Problem:
Each line below that includes "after" counts once; report the total and nothing more.

Data block:

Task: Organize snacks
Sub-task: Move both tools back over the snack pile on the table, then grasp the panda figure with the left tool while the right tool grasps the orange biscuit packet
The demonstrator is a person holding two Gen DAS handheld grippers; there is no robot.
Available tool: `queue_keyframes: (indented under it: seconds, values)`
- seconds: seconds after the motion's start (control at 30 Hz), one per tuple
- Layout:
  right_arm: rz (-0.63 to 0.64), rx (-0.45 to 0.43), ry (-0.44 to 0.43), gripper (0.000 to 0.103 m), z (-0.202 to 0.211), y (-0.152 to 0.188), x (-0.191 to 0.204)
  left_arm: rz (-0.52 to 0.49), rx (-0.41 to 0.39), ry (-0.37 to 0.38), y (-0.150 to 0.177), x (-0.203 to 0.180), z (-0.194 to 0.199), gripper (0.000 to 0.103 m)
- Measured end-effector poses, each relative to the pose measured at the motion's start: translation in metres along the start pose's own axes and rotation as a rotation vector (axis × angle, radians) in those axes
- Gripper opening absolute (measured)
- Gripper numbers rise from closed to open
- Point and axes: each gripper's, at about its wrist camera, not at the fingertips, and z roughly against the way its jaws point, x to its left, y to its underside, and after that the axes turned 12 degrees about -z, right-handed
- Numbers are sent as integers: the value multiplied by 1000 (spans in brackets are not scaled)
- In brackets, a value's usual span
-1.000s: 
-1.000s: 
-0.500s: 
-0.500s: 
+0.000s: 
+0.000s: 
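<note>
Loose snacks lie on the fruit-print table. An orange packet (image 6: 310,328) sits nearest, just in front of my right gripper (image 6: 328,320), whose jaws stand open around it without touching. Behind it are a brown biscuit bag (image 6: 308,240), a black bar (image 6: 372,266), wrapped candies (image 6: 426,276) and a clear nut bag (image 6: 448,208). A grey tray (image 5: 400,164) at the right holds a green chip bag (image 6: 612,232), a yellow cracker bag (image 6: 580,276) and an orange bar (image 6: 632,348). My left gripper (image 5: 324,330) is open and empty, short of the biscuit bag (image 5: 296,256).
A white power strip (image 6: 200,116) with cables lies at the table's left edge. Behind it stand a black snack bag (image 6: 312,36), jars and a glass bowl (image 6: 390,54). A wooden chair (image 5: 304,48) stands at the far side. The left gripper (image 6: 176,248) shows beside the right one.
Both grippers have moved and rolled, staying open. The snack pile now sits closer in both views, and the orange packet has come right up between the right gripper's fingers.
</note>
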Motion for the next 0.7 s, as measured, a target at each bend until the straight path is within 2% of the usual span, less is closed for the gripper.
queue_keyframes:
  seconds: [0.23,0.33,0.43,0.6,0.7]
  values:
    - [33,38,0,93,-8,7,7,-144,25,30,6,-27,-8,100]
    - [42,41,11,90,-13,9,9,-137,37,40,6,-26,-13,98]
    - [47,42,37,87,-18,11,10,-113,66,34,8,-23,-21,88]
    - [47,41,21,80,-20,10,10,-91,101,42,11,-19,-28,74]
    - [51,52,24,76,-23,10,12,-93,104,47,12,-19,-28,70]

Task output:
2